As a matter of convenience we fed the tomatoes that first year with a concoction having the title of Orange Ring. We read, however, in an article in the trade press, that this was a lazy way of feeding; and as we were amateurs desperately anxious to grow the right way we duly took note of what we ought to have done. At successive stages of growth we should have given them Red Ring, Orange Ring, Blue Ring, and finished up with Green Ring; and technically speaking this meant that they begin with a high amount of potash and ended with a high amount of nitrogen. Can you imagine our confusion then, when the following year the pontification was reversed? And that we were right in the first place? That Orange Ring fed all the way through the season had now been proved to give the best results?
But now it is the end of June and we are beginning to pick; and Jane has emerged from the green forest with a basket of tomatoes in either hand and with the news that she has only picked a single row.
‘There are masses in there,’ she says excitedly, ‘absolutely masses.’
It is a sweet moment when a long-awaited harvest awakes. It shares the common denominator of pleasure which embraces all endeavours that have taken a long time to plan, to nurture, and then suddenly bursts before your eyes in achievement. You are no longer an onlooker waiting impatiently. The harvest is there to give you your reward; the fact of it destroys your worries and galvanises you into action. I know of few things so evergreen sweet as the first picking of a new crop.
But mine, as far as the tomatoes were concerned, was only a token picking.
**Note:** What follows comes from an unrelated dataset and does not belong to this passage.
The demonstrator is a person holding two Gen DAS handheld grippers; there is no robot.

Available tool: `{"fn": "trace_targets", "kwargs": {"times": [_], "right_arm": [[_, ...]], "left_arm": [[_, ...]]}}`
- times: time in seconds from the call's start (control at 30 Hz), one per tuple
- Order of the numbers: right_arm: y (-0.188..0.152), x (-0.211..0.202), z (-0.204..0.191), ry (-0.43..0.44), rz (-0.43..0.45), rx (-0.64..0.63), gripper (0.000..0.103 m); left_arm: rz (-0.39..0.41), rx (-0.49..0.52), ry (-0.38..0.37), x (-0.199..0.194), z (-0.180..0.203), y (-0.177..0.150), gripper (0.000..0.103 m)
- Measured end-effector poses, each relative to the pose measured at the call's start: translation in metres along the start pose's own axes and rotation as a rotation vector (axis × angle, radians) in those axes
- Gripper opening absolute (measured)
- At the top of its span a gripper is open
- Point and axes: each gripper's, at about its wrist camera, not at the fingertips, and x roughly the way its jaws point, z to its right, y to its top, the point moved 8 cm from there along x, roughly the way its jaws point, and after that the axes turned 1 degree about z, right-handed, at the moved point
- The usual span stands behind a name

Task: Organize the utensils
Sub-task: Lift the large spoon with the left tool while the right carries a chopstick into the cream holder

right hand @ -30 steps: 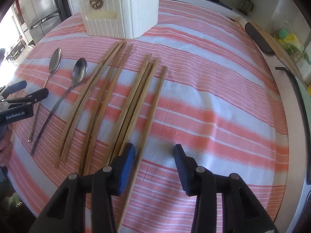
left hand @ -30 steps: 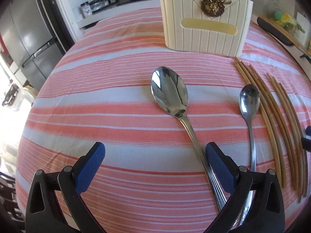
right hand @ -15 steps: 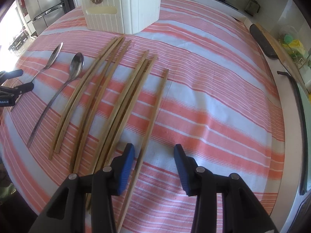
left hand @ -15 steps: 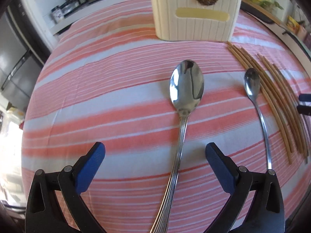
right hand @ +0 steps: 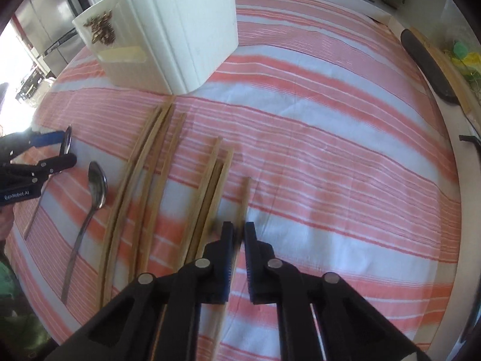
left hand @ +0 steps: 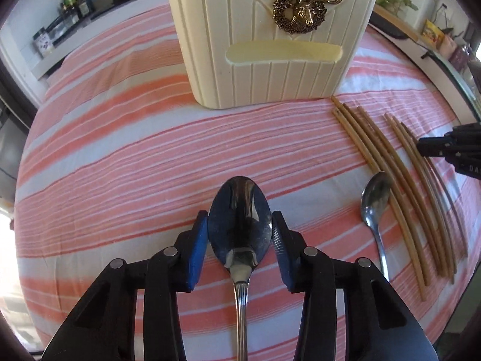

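Note:
A large steel spoon [left hand: 237,240] lies on the striped cloth. My left gripper [left hand: 240,215] is closing around its bowl, and both blue pads touch the bowl's rims. A smaller spoon [left hand: 375,195] lies to the right, beside several bamboo chopsticks [left hand: 390,180]. In the right wrist view a lone chopstick [right hand: 245,198] lies at the right of the chopstick rows [right hand: 144,186]. My right gripper [right hand: 239,231] is shut on it. The cream utensil holder [left hand: 270,69] with a gold deer emblem stands behind them all.
The red and white striped cloth [right hand: 330,156] covers the table. The table's edge curves along the right, with a dark flat object [right hand: 427,63] beyond it. Jars stand on a counter [left hand: 69,3] at the far left.
My left gripper has slid up the large spoon from handle to bowl and narrowed from wide open onto it. My right gripper has shifted over to the lone chopstick and shut on it.

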Motion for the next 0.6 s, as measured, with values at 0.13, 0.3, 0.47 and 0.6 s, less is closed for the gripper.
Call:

It was Jeannie and Jane who disappeared into the greenhouse twice a week; and then Shelagh too when she came to work for us and we had the additional greenhouses. I was considered too clumsy. It was alleged that I carelessly knocked the trusses as I passed down the rows, knocking off tomatoes before they were ripe, stepping on and squashing them as they lay on the soil. It was pleasant for them to have a butt.
‘He’s an elephant, isn’t he, Mrs Tangye?’
‘Elephants should be more careful.’
A pause for a few moments as the picking continued. Then a small voice and a giggle.
‘Oh, well, some jobs men will never do as well as women.’
I was, therefore, in charge of taking the tomatoes to the packing shed, grading and packing them, then driving the chips to Penzance. Each full chip, of course, weighed twelve pounds and I separated them into two grades; normal-sized tomatoes, then misshapen and small ones together. Such straightforward grading is, however, considered a sin. The cry is for perfect uniformity. The perfect chip of tomatoes, in the opinion of the leaders of the industry, is one that contains fruit of exactly the same shape, as if the contents have been churned out of a machine.
Flavour, it seems, does not matter; the tomato can taste of nothing at all and still win the laurels. Perfect shape, perfect size, but it can taste of soap; and this campaign of artificial standards is considered essential if the needs of the housewife are to be met. Who is this palateless housewife? No doubt a computer-produced automaton.
Thus I continue to grade on the basis that people still want tasty tomatoes and therefore, within reason, the shape and size are unimportant. And yet how much longer will I be able to do this? I grow a tomato variety which is bred to have flavour. The thousands and thousands of tons of tomatoes which are shipped into this country every year have only shape as their merit. These varieties produce more tomatoes per plant and can be sold cheaper. It therefore may be only a question of time before, I too, sell tasteless tomatoes.